DeFeo held up a sword once picked out of a daily collection.

As we made our way through the facility that Wayne compares to the game Mouse Trap, I felt my throat tighten and my eyes water. 

I blamed it on the smell — sour milk on an industrial scale. 

To give you context, this facility can process, sort, clean up about 35 tons of material every hour.”

After half an hour of climbing stairs and weaving through processors, we reached the end of the line — where a mountain of compressed plastic bails, 99% pure material, waited to be shipped to another processing plant, where it would be melted down and sold to the highest bidder. 

The state’s eleventh-most-populated county produced this mountain in less than one day. It is, simply put, an unthinkable amount of plastic.

The cycle repeats until the resin becomes too degraded to make the journey, at which point, what remains is finally sent to a landfill. 

“Why are we here? Because it’s a combination of two things. Consumers like convenience, and manufacturers make things to meet that consumer convenience — but also sell us and tell us what we want, and we buy into it,” DeFeo said.

He knows our world is drowning in plastic, and that this orchestra, no matter how remarkable, won’t save us. 

Last year, the United Nations began work on a global treaty to end plastic waste.
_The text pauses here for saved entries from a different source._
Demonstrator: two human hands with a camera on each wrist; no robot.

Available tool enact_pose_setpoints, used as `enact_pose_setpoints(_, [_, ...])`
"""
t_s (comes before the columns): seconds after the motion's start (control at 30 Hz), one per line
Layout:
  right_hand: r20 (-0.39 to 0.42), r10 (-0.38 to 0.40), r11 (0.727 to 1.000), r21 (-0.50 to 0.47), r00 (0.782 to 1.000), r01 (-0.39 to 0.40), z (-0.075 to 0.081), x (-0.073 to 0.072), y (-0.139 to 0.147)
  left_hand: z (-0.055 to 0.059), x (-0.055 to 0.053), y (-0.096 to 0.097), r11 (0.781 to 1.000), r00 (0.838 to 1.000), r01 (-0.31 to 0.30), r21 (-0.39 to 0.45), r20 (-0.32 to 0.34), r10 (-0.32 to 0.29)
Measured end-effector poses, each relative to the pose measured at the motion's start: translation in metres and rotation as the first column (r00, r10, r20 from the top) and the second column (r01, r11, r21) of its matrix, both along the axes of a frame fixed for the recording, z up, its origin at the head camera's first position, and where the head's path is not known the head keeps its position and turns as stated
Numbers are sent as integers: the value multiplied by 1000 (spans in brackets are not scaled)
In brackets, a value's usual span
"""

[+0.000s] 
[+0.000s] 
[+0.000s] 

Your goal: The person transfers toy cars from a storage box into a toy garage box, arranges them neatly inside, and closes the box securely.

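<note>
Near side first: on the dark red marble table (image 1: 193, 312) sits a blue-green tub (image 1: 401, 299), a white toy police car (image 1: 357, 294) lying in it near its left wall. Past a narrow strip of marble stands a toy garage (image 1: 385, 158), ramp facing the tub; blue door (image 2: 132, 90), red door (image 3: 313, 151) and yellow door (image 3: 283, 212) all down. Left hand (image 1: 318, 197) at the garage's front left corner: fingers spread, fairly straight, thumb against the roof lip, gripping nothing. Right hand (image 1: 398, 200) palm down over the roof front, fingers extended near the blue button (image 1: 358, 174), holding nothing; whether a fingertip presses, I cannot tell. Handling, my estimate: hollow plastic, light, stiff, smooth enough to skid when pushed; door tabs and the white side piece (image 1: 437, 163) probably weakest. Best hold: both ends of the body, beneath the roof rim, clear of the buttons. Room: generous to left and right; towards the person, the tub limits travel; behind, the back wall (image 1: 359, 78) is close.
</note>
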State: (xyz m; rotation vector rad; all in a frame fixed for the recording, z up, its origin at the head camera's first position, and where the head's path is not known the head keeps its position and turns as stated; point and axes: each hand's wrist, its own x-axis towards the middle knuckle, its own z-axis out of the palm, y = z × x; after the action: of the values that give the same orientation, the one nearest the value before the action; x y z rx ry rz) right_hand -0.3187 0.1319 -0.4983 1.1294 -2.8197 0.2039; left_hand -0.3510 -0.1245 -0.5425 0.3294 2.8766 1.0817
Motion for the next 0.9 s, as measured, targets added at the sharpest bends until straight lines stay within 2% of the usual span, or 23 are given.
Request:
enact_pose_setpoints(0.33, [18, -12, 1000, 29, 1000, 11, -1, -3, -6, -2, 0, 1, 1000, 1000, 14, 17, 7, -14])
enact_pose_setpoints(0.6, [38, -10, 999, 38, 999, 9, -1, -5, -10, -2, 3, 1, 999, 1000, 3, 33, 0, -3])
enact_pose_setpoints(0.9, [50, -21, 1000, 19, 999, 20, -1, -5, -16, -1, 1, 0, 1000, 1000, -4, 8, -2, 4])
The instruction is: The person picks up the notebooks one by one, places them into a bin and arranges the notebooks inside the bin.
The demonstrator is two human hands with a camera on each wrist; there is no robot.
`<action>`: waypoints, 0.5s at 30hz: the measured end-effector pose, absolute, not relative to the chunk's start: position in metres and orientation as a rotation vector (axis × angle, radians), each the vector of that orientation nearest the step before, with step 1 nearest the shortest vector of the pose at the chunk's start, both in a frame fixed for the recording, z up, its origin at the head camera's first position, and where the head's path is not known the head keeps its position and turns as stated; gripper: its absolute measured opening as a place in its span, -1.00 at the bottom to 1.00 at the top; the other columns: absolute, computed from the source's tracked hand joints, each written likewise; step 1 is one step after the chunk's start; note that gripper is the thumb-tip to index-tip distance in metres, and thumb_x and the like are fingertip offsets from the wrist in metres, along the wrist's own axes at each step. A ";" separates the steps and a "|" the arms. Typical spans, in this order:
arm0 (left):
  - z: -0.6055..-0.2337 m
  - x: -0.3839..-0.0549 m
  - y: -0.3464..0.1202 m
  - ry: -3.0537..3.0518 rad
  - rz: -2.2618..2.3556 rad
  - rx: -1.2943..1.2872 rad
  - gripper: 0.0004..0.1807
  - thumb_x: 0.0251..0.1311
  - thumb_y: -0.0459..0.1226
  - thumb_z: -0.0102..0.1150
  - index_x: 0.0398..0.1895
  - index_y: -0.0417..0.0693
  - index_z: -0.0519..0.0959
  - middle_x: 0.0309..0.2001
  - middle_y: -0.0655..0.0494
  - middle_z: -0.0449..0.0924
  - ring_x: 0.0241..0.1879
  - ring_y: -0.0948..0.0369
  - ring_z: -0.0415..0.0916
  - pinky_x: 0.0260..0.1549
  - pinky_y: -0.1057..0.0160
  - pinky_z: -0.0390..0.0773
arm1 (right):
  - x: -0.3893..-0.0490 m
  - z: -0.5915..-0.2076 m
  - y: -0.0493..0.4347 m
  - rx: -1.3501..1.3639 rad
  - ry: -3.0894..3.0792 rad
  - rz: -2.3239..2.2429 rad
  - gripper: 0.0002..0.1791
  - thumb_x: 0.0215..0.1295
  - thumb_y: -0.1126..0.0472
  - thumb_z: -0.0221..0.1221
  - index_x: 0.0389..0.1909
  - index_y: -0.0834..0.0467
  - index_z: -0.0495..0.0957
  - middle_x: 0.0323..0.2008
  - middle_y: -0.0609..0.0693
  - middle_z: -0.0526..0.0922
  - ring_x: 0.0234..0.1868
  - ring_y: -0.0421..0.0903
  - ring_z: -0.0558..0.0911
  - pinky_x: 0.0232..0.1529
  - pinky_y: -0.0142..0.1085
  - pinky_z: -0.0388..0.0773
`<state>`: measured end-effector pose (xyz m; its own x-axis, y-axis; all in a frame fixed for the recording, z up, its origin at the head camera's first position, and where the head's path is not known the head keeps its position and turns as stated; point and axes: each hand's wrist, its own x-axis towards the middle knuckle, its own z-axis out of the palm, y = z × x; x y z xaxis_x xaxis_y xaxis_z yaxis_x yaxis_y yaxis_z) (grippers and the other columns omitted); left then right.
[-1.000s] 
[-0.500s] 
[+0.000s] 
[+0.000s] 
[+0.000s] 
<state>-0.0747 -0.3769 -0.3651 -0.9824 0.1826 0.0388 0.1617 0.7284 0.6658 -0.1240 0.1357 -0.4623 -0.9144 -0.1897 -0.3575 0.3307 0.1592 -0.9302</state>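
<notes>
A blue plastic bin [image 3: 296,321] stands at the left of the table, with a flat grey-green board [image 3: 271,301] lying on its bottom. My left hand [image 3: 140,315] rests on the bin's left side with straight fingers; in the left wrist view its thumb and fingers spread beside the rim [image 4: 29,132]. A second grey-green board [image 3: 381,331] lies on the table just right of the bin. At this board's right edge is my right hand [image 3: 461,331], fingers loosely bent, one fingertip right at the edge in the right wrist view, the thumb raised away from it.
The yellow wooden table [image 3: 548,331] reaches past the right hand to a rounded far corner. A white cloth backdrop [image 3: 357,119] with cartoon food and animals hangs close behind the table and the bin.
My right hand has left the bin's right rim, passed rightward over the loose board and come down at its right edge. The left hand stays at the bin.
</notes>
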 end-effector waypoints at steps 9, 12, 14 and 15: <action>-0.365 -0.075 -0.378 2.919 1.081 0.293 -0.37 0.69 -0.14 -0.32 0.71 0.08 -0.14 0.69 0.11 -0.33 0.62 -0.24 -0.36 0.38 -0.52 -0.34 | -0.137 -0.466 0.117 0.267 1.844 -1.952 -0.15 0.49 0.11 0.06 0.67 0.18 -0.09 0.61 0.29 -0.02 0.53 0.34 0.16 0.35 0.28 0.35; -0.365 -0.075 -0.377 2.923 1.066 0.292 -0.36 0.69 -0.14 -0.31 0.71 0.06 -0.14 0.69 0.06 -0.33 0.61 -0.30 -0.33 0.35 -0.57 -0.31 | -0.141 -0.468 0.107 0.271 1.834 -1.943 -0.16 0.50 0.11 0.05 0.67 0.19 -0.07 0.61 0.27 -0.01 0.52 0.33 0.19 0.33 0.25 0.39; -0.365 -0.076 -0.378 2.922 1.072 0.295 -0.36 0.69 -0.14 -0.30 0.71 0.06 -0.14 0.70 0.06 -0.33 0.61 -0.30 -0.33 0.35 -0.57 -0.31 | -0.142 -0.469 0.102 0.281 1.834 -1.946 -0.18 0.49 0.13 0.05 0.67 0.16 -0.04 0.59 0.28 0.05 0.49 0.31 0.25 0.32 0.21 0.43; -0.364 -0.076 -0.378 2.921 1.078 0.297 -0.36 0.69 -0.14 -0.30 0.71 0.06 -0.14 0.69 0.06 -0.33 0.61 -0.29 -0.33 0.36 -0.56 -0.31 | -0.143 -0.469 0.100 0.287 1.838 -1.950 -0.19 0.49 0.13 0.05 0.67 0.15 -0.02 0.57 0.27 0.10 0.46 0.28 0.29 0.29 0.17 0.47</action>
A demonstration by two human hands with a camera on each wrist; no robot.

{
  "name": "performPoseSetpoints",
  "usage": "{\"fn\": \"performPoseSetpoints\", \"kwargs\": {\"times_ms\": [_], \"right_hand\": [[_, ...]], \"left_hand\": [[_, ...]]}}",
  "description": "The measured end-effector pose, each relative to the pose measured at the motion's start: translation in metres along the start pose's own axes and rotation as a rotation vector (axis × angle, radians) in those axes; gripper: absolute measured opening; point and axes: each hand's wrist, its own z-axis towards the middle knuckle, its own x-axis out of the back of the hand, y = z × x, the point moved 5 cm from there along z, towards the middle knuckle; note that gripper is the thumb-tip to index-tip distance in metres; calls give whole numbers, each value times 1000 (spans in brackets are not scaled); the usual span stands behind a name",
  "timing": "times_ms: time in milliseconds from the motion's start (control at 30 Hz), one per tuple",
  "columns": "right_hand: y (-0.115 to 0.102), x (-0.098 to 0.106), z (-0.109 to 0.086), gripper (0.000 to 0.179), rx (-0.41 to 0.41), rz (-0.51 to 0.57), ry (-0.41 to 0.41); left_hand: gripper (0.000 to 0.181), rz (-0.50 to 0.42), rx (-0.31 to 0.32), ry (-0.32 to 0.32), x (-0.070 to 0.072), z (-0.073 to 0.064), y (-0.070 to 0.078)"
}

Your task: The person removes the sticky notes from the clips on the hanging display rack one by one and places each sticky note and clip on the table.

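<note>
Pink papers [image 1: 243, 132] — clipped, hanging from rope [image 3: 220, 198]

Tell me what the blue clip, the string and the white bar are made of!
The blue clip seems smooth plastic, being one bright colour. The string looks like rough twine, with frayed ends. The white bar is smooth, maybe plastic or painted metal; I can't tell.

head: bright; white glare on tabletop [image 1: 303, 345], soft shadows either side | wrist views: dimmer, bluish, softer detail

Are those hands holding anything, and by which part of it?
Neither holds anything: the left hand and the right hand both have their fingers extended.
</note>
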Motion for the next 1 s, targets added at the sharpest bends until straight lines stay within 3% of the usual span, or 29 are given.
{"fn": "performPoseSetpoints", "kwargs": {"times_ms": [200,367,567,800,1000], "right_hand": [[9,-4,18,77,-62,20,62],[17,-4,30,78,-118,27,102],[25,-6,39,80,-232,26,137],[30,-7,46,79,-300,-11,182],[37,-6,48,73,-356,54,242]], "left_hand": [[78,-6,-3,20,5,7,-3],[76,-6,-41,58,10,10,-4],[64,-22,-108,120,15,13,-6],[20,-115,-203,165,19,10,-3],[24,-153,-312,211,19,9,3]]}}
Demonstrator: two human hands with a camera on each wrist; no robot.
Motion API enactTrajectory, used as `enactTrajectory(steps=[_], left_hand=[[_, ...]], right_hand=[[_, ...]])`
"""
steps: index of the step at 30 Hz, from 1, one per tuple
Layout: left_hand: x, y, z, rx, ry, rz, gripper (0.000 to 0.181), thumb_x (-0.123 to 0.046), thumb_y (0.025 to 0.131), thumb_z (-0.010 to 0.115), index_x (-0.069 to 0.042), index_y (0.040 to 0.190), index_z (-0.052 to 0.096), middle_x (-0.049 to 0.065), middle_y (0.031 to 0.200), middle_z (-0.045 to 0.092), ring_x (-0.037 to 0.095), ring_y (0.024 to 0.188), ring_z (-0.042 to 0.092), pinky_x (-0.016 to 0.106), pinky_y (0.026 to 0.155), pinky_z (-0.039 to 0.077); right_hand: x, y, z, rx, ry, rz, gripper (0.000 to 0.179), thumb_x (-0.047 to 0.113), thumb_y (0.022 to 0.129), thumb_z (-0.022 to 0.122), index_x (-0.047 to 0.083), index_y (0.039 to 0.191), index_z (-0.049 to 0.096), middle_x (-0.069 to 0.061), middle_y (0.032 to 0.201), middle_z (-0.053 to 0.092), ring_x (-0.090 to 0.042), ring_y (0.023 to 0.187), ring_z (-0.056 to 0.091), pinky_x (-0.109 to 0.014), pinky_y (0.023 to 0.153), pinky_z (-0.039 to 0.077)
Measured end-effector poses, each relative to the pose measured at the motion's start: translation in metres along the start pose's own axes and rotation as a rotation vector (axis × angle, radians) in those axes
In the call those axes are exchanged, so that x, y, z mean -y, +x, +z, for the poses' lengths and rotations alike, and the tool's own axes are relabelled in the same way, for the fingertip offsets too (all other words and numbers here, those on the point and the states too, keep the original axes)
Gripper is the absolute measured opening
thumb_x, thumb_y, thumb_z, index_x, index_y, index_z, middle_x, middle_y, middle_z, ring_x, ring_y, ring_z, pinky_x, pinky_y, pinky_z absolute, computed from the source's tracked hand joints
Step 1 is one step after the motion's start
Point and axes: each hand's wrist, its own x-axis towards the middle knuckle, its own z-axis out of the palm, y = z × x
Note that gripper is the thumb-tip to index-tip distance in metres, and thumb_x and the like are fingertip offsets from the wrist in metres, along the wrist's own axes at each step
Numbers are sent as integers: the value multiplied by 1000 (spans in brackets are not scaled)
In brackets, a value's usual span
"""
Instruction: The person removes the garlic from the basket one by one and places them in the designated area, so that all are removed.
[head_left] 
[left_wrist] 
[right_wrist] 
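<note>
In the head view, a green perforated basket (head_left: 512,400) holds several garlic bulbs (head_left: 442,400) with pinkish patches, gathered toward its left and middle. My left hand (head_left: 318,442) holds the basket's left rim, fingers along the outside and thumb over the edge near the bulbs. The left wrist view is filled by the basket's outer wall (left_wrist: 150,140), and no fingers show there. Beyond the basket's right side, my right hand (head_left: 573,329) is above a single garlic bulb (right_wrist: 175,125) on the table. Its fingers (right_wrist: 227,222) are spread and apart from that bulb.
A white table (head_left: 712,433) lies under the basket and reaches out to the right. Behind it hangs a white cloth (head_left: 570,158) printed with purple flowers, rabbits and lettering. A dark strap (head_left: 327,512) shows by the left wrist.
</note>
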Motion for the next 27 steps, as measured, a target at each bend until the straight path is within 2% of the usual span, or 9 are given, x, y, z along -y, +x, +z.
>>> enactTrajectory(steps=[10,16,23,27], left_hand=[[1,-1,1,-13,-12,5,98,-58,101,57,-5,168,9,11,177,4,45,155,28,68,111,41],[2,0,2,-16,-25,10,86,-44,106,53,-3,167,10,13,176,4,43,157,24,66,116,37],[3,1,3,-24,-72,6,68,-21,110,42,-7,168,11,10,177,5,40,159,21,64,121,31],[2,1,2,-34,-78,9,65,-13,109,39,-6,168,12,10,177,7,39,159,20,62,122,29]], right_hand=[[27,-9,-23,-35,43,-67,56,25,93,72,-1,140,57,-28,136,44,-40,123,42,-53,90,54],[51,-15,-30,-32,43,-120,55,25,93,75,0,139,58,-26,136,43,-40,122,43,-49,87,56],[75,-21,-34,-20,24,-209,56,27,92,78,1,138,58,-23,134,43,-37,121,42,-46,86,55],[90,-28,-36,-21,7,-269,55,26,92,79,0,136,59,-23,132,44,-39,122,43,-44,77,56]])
But it’s far from finished. 

For now, the recyclers play on, toiling away in these hot, stenchy plants as those who caused this mess furnish their lifeboats.

DeFeo reassures me that this is why everyone must continue to play their part, and fill those blue bins, despite the system’s faults — the greenwashing and false promises.

Rather than curse how little plastic gets recycled, DeFeo told me to treasure just how much really does.